Emsal Mahkeme Kararı İstanbul Bölge Adliye Mahkemesi 12. Hukuk Dairesi 2018/1952 E. 2020/1230 K. 26.11.2020 T.

Görüntülediğiniz mahkeme kararı henüz kesinleşmemiştir. Yararlı olması amacıyla eklenmiştir.

T.C.
İSTANBUL
BÖLGE ADLİYE MAHKEMESİ
12. HUKUK DAİRESİ
DOSYA NO: 2018/1952
KARAR NO : 2020/1230
T Ü R K M İ L L E T İ A D I N A
İ S T İ N A F K A R A R I
İNCELENEN KARARIN
MAHKEMESİ: İSTANBUL ANADOLU 7. ASLİYE TİCARET MAHKEMESİ
TARİHİ: 05/04/2018
NUMARASI : 2017/75 Esas – 2018/358 Karar
DAVA: Tazminat
İSTİNAF KARAR TARİHİ: 26/11/2020
Pasif husumet yokluğundan davanın reddine ilişkin hükmün davacı vekilince istinaf edilmesi üzerine düzenlenen rapor ve dosya kapsamı incelenip gereği görüşülüp düşünüldü;
DAVA: Davacı vekili; müvekkili ile …. Bölge Müdürlüğü arasında, … Mah.., … parsele bina yapıp, karşılığında 20 yıl kullanım ve işletme haklarına sahip olacağı inşaat yapım karşılığı uzun süreli kiralama ve işletme sözleşmesi imzalandığını, davalının ise müvekkiline ait inşaata C40 dayanım sınıfında beton imal edip, inşaat alanına dökme işini üstlendiğini, davalı tarafından imal edilen betonun inşaatta kullanıldığını, ancak vakfın talebiyle yapılan kontrolde betonun C30 dayanım sınıfında olduğunun belirlenerek inşaatın Üsküdar Belediyesince 23/11/2015’de durdurulduğunu, belediyece alınan karara müvekkilinin itirazı üzerine İTÜ inşaat Fakültesinden rapor alındığını, bu raporla da betonun C30 dayanım sınıfında olduğunun anlaşıldığını, bunun üzerine müvekkilince yapının güçlendirilmesi için tadilat projesi hazırlandığını, tadilat-güçlendirme projesinin belediyece kabulü ile inşaata 24/08/2016 tarihinde yeniden ruhsat alınıp, tekrar devam edilebildiğini, böylece inşaatın yapımı yönünden 10 ay kadar kayıp yaşandığını, sözleşmeye aykırı beton imalatı nedeniyle müvekkilinin betonun niteliğinin tespiti, yeniden inşaat ruhsatı alımı ve proje nedeniyle masraflar yaptığını, inşaatın yaklaşık 10 ay gecikmesi nedeniyle gelir kaybına uğradığını, bina değerinin düştüğünü ve sözleşme gereği idareye cezai şart ödemek zorunda kalacağını belirterek, fazlaya ilişkin hakları saklı kalmak kaydıyla 310.000-TL tazminatın davalıdan tahsiline karar verilmesini talep etmiştir.

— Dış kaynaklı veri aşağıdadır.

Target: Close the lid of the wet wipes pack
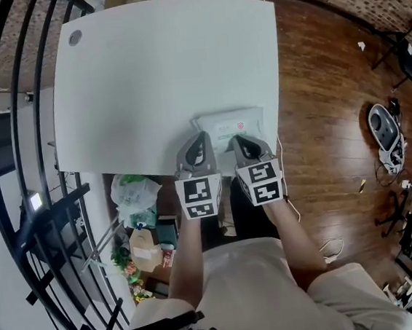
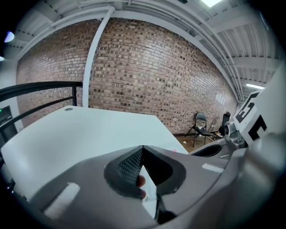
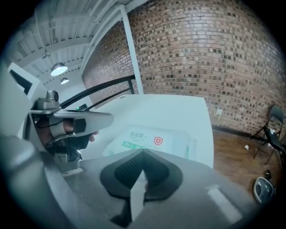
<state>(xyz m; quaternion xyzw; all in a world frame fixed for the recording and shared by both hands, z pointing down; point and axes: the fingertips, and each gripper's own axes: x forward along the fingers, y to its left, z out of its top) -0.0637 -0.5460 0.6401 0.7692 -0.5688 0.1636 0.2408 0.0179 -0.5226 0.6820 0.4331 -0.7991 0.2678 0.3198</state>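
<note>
The wet wipes pack (image 1: pixel 231 126) lies flat on the white table (image 1: pixel 153 78), close to its near edge, white with a green strip and a red shield mark (image 3: pixel 152 141). I cannot make out a raised lid on it. My left gripper (image 1: pixel 201 135) hovers at the pack's near left corner, and my right gripper (image 1: pixel 234 138) is over its near edge. In each gripper view the jaws meet at the tip with nothing between them: left (image 2: pixel 143 147), right (image 3: pixel 143 153). The left gripper (image 3: pixel 106 117) also shows beside the pack in the right gripper view.
A black railing (image 1: pixel 21 143) curves along the left. Bags and clutter (image 1: pixel 139 226) lie on the floor under the table's near edge. Wooden floor (image 1: pixel 325 111) runs to the right, with gear and cables (image 1: pixel 385 131). A folding chair (image 2: pixel 201 124) stands by the brick wall.
</note>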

CEVAP: Davalı vekili; müvekkili şirket ile davacı şirket arasında bir sözleşme bulunmadığını, müvekkilinin sözleşmeyi … Beton İnşaat şirketi ile imzaladığını, davacı ile aralarındaki sözleşmeye göre .. Beton’un davacıya beton sağlama yükümlülüğü altında olup ikisi arasındaki ilişkinin müvekkilini ilgilendirmediğini, davacının kendisine beton sağlama yükümlülüğü altına giren şirkete karşı dava açması gerektiğini, davanın husumet sebebiyle reddi gerektiğini, kaldı ki müvekkilinin C40 seviyesinde beton imal ederek döktüğünü, ihtilaf çıkınca müvekkilinin de laboratuvar ortamında test yaptırdığını ve betonun C 40 dayanım sınıfında olduğuna dair rapor aldığını, hiç bir zaman kabul etmemekle birlikte, davacının basiretli bir tacir gibi teslim edilen betonu kontrol etseydi zemin seviyesine kadar inşaatı yapmayıp, bunca zararın doğmasına da mahal vermeyeceğini, davacının süresinde muayene ve ihbar yükümlülüğünü de yerine getirmediğini, müvekkilinin kusuru olmamakla birlikte sorumluluğunun da bulunmadığını belirterek, davanın reddine karar verilmesini talep etmiştir.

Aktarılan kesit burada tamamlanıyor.